A template container which implements set/multiset functionality using a vector

Introduction

sorted_vector adapts a std::vector to the interface required by std::set/std::multiset, thereby providing set/multiset and vector functionality (random access) in one container.

Tests show that sorted_vector's element retrieval (find) speed outperforms that of std::set/std::multiset by a factor of 2 (on most machines). On the downward side is the poor performance of sorted_vector's insert member function, because it inserts an element somewhere in the middle of the sorted vector in order to preserve the sort order. By using sorted_vector's low level interface one can solve this performance bottleneck by inserting a bunch of objects using a series of push_back's followed by a call to the member function sort, which restores the sort order.

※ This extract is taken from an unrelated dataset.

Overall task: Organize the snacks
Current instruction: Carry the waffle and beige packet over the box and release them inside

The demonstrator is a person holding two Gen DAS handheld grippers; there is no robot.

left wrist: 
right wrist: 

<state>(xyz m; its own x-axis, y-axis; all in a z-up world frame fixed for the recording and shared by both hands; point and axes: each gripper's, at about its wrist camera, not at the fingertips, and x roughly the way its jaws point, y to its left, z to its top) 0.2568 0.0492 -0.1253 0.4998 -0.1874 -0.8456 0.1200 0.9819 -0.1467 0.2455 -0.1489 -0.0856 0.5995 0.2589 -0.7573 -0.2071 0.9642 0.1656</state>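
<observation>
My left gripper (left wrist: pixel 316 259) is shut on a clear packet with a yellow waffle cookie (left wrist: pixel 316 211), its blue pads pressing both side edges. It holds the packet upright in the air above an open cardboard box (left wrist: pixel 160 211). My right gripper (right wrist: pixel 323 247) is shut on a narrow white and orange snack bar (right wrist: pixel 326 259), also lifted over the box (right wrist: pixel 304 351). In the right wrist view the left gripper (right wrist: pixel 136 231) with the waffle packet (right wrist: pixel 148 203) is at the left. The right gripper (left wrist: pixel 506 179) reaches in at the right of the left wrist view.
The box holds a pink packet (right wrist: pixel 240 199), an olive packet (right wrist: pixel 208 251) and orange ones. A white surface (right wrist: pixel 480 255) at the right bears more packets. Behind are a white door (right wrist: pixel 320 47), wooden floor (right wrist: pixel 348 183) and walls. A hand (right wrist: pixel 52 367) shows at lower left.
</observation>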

sorted_vector should be preferred over std::set/std::multiset if many small elements must be stored. Most STL implementations use a variant of a balanced tree to implement set and multiset, which imposes a per element storage overhead of 3 pointers. The most important reason to use a std::set/std::multiset instead of sorted_vector is the need to keep iterators into a set/multiset while inserting more elements into the set. These iterators remain valid in the case of a set/multiset, but are invalidated in the case of a sorted_vector container.

Namespace

sorted_vector resides in the namespace codeproject.

Basic Usage

The following small table shows corresponding declarations of sorted_vector's and set's/multiset's.

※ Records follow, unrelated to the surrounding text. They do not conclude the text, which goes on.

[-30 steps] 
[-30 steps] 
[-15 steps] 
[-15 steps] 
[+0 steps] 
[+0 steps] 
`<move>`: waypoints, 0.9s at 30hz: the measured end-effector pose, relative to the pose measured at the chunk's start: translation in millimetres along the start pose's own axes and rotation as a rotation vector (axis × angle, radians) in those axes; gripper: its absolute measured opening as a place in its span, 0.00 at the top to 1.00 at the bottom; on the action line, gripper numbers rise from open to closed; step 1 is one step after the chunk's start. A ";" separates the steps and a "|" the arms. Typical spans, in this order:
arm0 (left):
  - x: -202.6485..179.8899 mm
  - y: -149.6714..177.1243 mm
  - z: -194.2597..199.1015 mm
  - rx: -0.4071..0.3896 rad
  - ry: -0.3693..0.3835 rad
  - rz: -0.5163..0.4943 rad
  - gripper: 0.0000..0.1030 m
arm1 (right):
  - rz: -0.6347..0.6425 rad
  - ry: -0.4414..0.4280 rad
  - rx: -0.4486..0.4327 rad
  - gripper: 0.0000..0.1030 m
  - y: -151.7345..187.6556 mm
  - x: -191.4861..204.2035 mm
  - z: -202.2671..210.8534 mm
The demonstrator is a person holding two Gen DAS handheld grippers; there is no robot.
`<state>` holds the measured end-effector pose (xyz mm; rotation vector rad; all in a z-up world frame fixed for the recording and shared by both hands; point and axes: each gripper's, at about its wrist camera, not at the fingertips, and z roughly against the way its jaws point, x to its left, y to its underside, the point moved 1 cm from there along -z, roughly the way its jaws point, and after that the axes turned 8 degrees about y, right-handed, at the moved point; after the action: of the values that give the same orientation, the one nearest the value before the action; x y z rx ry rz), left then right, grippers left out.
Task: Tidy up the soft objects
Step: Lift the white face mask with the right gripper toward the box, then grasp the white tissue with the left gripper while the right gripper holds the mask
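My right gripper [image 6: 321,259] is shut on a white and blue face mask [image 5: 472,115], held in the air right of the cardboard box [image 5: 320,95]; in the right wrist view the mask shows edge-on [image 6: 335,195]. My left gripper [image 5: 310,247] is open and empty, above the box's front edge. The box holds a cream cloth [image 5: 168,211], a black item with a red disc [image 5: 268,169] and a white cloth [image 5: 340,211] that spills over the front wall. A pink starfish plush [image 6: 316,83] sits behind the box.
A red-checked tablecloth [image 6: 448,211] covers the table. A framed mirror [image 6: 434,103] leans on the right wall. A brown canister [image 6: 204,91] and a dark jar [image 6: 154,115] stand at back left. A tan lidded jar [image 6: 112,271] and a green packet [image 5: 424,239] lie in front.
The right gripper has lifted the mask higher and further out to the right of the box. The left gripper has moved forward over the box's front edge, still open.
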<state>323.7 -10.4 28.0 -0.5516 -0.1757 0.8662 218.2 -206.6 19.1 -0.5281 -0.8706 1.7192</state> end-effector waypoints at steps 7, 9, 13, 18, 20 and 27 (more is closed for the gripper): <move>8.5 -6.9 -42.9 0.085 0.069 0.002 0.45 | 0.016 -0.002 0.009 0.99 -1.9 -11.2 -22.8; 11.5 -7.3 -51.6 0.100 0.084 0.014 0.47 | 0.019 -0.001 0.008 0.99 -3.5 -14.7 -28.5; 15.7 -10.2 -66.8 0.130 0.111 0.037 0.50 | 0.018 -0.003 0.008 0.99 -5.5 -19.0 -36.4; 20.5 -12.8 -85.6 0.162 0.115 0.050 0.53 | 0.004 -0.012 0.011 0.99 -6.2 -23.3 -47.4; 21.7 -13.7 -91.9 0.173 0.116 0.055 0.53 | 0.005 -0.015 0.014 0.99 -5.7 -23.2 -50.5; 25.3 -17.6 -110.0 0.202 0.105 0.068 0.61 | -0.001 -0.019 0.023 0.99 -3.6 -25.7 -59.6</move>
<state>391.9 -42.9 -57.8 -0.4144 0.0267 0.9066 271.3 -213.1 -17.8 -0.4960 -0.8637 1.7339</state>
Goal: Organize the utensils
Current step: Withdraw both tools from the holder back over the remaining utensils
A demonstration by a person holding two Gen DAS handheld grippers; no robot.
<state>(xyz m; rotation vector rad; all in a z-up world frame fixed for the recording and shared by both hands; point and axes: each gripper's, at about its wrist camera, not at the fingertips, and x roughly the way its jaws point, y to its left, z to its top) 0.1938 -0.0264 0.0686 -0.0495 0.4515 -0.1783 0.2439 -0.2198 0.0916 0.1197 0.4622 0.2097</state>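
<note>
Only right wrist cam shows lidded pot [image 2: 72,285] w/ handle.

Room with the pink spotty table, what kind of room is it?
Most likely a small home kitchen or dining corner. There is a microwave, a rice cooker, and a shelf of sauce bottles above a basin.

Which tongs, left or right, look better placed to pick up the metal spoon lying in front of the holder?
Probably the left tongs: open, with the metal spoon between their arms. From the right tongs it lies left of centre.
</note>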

STL concept std library sorted_vector
set set<Key,Pred> sorted_vector<Key,true,Pred>
multiset mutliset<Key,Pred> sorted_vector<Key,Pred>

(sorted_vector<Key,Pred,true> means sorted_vector<Key,Pred,bNoDuplicates=true>)

The various set/multiset insert and erase member functions as well as the set/multiset functions count, lower_bound,upper_bound, equal_range are part of sorted_vector's interface and behave the same as there set/multiset counterparts. The following code snippet shows the use of a sorted_vector to hold the set intersection of the content of two std::vector's.

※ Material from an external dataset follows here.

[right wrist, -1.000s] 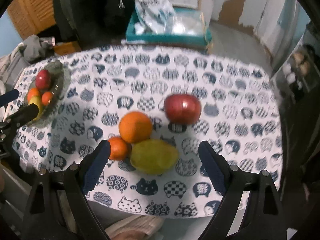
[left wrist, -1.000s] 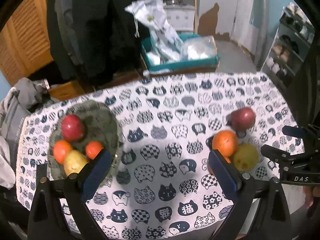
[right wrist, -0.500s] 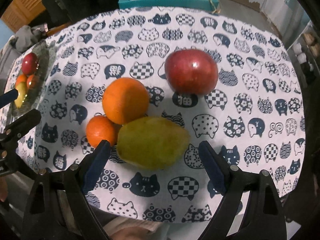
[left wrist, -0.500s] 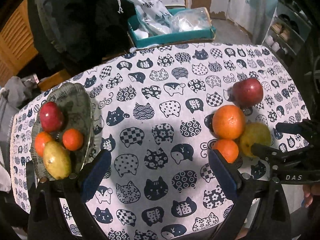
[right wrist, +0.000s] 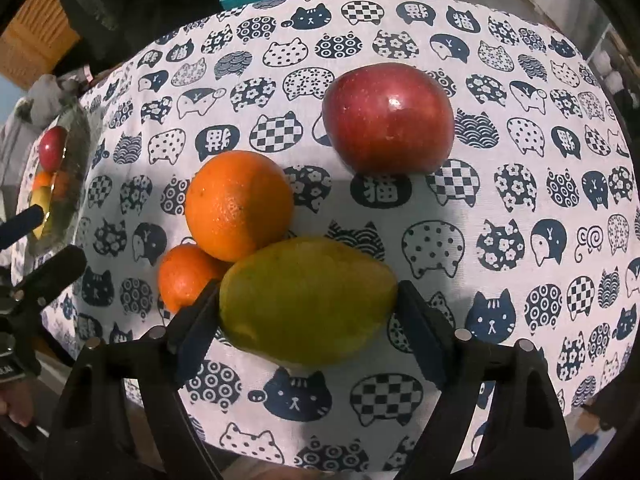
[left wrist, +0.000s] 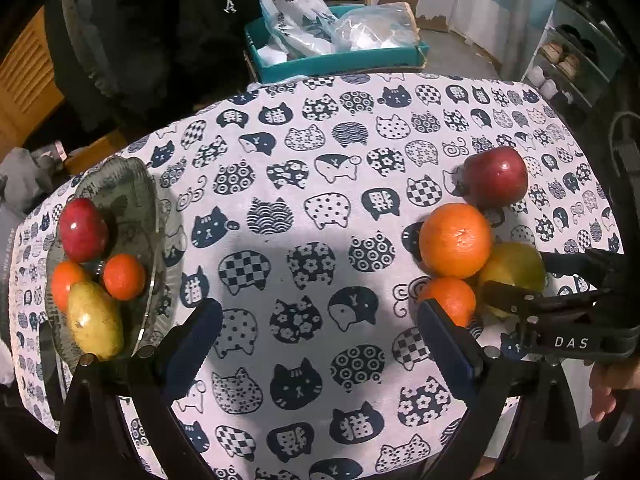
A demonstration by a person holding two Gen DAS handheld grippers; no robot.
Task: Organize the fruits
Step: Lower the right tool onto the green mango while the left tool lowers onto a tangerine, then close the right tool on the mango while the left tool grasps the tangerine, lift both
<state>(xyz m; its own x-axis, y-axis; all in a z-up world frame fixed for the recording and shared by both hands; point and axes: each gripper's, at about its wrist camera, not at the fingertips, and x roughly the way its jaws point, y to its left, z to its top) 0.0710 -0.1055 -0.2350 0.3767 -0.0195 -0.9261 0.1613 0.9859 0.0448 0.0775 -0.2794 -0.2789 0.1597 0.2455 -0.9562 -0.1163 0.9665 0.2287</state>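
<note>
A green-yellow mango (right wrist: 308, 300) lies on the cat-print tablecloth between the two pads of my right gripper (right wrist: 308, 320), which is open around it, pads at its ends. Beside it are a large orange (right wrist: 240, 204), a small orange (right wrist: 184, 276) and a red apple (right wrist: 388, 116). My left gripper (left wrist: 320, 340) is open and empty over the middle of the table. A glass bowl (left wrist: 132, 184) at the left holds a red apple (left wrist: 82, 230), two small oranges (left wrist: 124, 276) and a mango (left wrist: 94, 320).
A teal bin (left wrist: 340, 60) with plastic bags stands behind the table's far edge. Shelves (left wrist: 576, 60) stand at the right. The cat-print tablecloth (left wrist: 320, 184) covers the table between the bowl and the loose fruit.
My right gripper has moved forward and down until its pads flank the mango. My left gripper has also come closer to the table.
</note>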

#pragma warning(disable:4786)
#include "sorted_vector.h"
size_t             //build intersection using set interface of sorted_vector
BuildIntersection(  const std::vector<int>& v0,const std::vector<int>& v1,
                    codeproject::sorted_vector<int,true>& svecIntersection)
{		
    codeproject::sorted_vector<int,true> svec(v0.begin(),v0.end());
    for(int i=0;i<v1.size();i++){
        if( svec.find(v1[i])!=svec.end() ){
            svecIntersection.insert(v1[i]);
        }
    }
    return svecIntersection.size();
}

The code example shows the use of the member functions find and insert. If you replace codeproject::sorted_vector<int,true> by std::set<int> you get exactly the same result. This piece of code can be optimized for speed by replacing the insert calls in the loop by calls to push_back of the base container (a vector) followed by a call to the member function sort at the end of the loop.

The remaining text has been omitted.